Faithful to Physics!

SPOILER ALERT!!!!!
This carol is about physics.

Oh come all ye willing
To learn of physics filling
Of forces and velocity, plus FBDs
Action Reaction
Opposite in direction
Bug hits windshield and windshield hits bug
Gravity in free fall
It affects us all
9.8 m slash s squared- a rate that makes us scared

Velocity and speed
Different types of motion
Speed is only magnitude
Velocity needs direction
From this arises
Projectile motion
X and y components
With distance and position.

Words by Tori and Jasmine
Music played by Abigail

Newton's Laws of Motion (the number one killers in America)

This unit my Honors Physics class learned about Newton's Laws of motion.
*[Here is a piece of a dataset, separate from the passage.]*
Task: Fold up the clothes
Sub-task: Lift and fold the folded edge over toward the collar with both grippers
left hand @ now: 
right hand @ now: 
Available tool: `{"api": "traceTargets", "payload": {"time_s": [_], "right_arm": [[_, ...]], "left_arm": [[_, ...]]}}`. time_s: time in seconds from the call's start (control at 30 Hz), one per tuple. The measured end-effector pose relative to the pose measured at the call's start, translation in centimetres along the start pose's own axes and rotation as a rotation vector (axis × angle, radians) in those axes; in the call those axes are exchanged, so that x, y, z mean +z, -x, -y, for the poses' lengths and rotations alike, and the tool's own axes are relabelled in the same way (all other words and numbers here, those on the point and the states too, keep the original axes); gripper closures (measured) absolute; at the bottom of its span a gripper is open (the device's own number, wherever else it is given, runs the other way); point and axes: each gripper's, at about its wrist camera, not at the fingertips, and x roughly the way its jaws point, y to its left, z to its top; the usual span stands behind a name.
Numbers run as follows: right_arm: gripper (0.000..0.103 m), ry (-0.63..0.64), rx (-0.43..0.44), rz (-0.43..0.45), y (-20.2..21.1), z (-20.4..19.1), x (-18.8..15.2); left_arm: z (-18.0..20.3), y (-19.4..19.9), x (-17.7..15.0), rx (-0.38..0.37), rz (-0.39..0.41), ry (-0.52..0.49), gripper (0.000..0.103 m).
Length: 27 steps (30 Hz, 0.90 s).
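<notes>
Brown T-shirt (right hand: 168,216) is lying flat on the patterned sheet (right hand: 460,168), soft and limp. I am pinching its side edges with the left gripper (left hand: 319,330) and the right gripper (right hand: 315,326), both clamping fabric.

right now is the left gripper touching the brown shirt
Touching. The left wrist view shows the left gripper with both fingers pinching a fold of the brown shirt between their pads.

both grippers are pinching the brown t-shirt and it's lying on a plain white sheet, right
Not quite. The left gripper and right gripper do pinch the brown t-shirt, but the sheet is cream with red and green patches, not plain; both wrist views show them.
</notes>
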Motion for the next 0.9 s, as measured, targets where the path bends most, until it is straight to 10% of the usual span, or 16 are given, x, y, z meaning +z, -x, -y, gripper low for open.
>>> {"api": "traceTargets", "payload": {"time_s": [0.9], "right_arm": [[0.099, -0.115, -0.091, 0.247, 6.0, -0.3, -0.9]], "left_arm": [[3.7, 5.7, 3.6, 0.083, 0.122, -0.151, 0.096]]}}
We began, naturally, at the very beginning with Newton's First Law of Motion, stating that "an object at rest tends to stay at rest and an object in motion tends to stay in motion with the same speed and in the same direction unless acted upon by an unbalanced force," as quoted from our classwork book. This law predicts the behavior of both objects at rest and object that are moving around, or more basically stated that an object will just keep moving or sitting there unless an unbalanced force decides to mess with it. This is called inertia, the same law that makes you lurch forward when you hit the brakes on your car or throws you over the handlebars of your bike when you hit a rock. An unbalanced force happens when one force is greater than the other, and where this is unbalanced force we have net force, or the vector sum of all the forces action on one particular object. One important fact to know is that force is measured in Newtons. In order to understand forces you have to understand the difference between mass and weight. Weight is a force, therefore measured in Newtons, and is the Earth's gravitational pull on you, and mass is measured in Kilograms (in the SI units) and is what you would see on a common house-hold scale if you were to weigh yourself. Newton's First Law of Motion leads up to the knowledge of translational equilibrium. For the object to be in equilibrium, the net force has to be zero. After this long journey of understanding, we skipped over Newton's Second Law and right to the Third, tucking it away for later.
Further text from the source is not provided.